Items listed in a dataset
◇ ◇ ◇

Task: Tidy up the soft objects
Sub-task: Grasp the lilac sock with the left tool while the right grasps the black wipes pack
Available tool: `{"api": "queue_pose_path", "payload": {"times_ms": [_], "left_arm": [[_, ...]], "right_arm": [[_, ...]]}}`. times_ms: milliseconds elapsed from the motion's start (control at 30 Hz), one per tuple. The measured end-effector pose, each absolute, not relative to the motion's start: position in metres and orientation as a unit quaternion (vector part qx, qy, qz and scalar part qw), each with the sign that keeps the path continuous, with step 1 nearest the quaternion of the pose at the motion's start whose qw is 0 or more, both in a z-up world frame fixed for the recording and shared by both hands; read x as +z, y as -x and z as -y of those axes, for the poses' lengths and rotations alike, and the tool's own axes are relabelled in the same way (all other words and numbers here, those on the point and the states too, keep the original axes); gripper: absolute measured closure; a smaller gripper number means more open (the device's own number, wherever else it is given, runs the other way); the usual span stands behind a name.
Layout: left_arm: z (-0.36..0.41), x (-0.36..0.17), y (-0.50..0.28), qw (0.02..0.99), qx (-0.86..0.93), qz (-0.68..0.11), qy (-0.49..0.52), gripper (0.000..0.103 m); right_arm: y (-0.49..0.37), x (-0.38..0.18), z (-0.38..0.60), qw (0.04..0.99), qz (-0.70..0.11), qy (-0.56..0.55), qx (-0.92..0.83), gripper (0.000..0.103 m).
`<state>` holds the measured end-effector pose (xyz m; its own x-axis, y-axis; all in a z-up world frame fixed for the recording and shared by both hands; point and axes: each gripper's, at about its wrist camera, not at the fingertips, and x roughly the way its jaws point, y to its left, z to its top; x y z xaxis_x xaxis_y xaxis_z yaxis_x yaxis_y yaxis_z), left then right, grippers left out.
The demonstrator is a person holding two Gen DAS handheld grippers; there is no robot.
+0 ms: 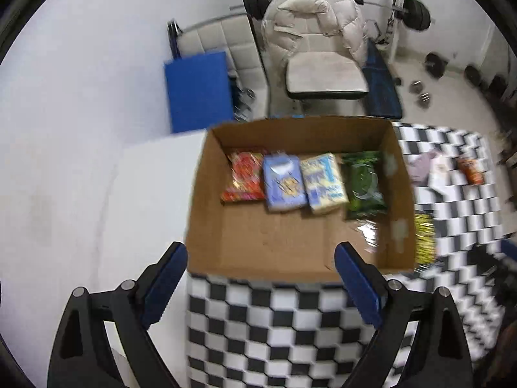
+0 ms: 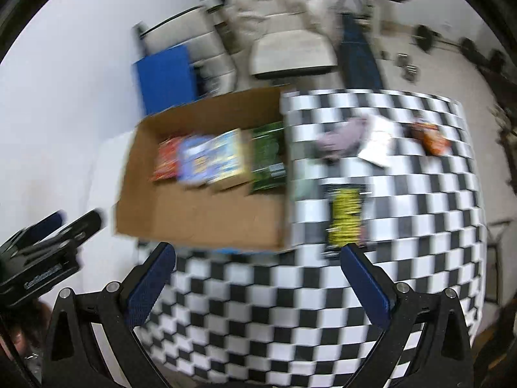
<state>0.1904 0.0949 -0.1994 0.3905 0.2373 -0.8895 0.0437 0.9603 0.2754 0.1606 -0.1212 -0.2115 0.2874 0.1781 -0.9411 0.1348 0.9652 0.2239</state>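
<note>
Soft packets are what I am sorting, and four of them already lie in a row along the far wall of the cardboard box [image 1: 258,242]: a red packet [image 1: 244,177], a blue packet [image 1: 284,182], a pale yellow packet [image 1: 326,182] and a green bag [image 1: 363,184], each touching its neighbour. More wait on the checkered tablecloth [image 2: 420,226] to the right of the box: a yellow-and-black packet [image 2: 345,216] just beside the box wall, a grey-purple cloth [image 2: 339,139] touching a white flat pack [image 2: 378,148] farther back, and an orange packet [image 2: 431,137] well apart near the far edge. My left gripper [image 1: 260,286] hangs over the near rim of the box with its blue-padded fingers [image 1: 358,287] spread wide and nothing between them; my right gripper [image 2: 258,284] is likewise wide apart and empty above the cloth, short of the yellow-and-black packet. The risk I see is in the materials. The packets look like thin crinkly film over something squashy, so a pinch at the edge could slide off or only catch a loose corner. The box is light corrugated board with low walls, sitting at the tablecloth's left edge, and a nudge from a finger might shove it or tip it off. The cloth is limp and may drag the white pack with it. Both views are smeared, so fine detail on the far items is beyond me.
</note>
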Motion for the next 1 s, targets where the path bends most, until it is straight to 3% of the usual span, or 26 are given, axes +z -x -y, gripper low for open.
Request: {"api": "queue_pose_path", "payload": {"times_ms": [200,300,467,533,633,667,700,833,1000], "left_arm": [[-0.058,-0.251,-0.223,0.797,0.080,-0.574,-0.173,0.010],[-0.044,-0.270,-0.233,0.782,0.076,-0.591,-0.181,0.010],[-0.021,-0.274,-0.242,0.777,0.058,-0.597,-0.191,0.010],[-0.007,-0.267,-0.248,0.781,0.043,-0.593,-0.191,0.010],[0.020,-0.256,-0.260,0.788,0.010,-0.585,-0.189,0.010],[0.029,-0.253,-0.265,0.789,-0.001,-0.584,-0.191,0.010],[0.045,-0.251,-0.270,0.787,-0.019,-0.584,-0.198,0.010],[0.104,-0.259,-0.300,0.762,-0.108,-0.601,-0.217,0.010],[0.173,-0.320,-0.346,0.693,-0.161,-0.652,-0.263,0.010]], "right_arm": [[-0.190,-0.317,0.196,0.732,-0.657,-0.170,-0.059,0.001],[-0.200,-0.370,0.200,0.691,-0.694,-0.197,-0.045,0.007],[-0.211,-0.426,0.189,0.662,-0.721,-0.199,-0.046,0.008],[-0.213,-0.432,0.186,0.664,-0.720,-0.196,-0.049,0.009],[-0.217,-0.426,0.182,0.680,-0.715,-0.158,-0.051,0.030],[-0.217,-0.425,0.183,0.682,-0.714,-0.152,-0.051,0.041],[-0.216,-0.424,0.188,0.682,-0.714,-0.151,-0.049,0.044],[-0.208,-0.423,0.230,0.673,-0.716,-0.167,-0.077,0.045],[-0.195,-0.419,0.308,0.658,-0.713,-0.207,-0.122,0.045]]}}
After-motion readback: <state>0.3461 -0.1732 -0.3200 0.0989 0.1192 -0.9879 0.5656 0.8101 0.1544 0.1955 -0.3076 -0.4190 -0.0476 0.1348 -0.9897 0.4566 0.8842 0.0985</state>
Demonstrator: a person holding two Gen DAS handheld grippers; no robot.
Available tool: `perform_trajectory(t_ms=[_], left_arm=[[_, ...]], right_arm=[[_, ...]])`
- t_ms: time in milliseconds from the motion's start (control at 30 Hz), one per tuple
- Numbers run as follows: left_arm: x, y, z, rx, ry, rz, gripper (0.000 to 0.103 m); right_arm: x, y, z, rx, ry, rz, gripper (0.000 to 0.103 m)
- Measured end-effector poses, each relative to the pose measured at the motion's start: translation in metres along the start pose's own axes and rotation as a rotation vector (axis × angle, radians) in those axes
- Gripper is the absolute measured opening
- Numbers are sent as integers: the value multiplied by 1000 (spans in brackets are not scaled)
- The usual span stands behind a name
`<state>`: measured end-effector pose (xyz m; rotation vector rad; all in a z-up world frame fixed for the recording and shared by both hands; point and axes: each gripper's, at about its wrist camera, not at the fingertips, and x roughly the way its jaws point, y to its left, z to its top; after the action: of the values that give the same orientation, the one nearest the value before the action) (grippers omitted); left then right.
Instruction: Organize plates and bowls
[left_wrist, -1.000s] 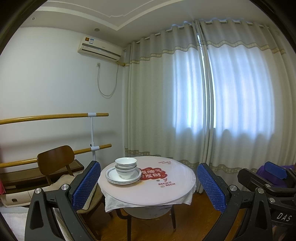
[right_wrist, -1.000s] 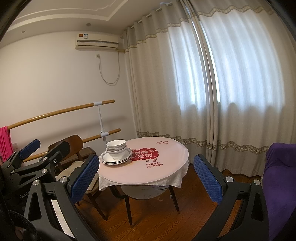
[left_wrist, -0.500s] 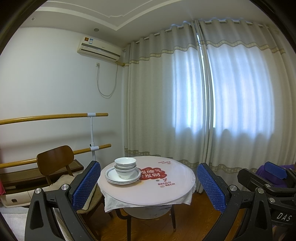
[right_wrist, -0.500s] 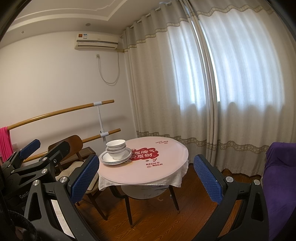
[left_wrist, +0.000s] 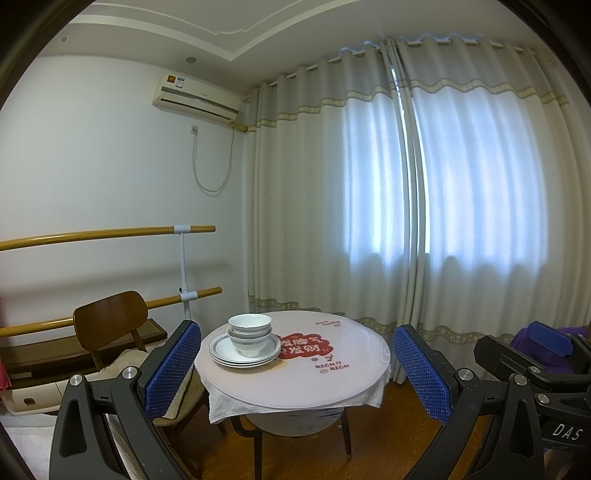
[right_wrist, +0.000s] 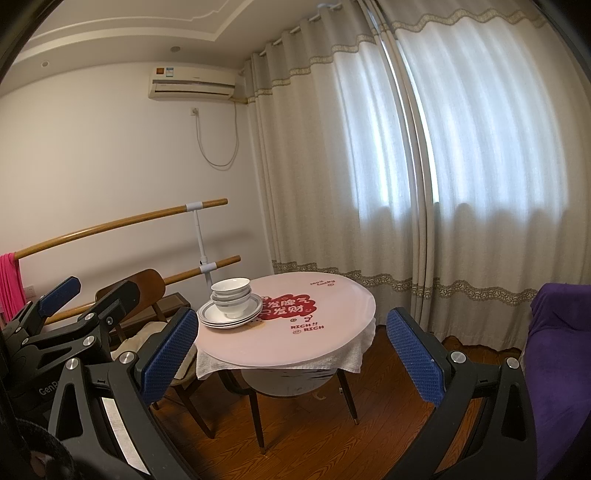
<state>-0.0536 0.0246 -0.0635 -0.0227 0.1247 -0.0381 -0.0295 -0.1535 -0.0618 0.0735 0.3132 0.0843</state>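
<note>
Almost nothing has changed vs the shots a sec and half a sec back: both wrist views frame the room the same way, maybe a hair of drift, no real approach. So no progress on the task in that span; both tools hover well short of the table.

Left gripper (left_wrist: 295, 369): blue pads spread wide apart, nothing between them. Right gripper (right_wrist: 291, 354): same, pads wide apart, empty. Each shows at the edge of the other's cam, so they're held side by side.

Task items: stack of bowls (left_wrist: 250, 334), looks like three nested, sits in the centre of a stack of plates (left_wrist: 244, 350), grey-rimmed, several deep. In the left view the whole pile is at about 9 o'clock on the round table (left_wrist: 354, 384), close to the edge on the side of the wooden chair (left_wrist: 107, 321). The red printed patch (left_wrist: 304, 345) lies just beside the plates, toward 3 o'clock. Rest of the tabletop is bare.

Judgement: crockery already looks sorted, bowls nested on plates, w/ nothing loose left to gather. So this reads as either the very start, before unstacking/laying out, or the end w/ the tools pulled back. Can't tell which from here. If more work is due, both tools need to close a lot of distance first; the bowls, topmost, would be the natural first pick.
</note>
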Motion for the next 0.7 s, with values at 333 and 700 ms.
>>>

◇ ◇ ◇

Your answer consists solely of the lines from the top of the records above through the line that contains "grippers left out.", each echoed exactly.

__TASK RESPONSE__.
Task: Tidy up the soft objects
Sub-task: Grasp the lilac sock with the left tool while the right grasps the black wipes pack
Available tool: `{"api": "queue_pose_path", "payload": {"times_ms": [_], "left_arm": [[_, ...]], "right_arm": [[_, ...]]}}`. times_ms: milliseconds elapsed from the motion's start (control at 30 Hz), one per tuple. The measured end-effector pose, each absolute, not relative to the motion's start: position in metres and orientation as a unit quaternion (vector part qx, qy, qz and scalar part qw), each with the sign that keeps the path continuous, with step 1 nearest the quaternion of the pose at the motion's start whose qw is 0 or more, both in a z-up world frame fixed for the recording and shared by both hands; read x as +z, y as -x and z as -y of those axes, for the poses' lengths and rotations alike, and the tool's own axes are relabelled in the same way (all other words and numbers here, those on the point and the states too, keep the original axes); gripper: absolute measured closure; a smaller gripper number means more open (the device's own number, wherever else it is given, runs the other way); the usual span stands behind a name.
Layout: left_arm: z (-0.36..0.41), x (-0.36..0.17), y (-0.50..0.28), qw (0.02..0.99), qx (-0.86..0.93), qz (-0.68..0.11), qy (-0.49..0.52), gripper (0.000..0.103 m); right_arm: y (-0.49..0.37), x (-0.38..0.18), z (-0.38..0.60), qw (0.04..0.99), qz (-0.70..0.11), qy (-0.56..0.55), qx (-0.92..0.83), gripper (0.000..0.103 m).
`<state>` holds the measured end-effector pose (xyz m; its own x-axis, y-axis; all in a z-up world frame fixed for the recording and shared by both hands; point and axes: each gripper's, at about its wrist camera, not at the fingertips, and x roughly the way its jaws point, y to its left, z to its top; x y z xaxis_x xaxis_y xaxis_z yaxis_x yaxis_y yaxis_z), left then right, grippers left out.

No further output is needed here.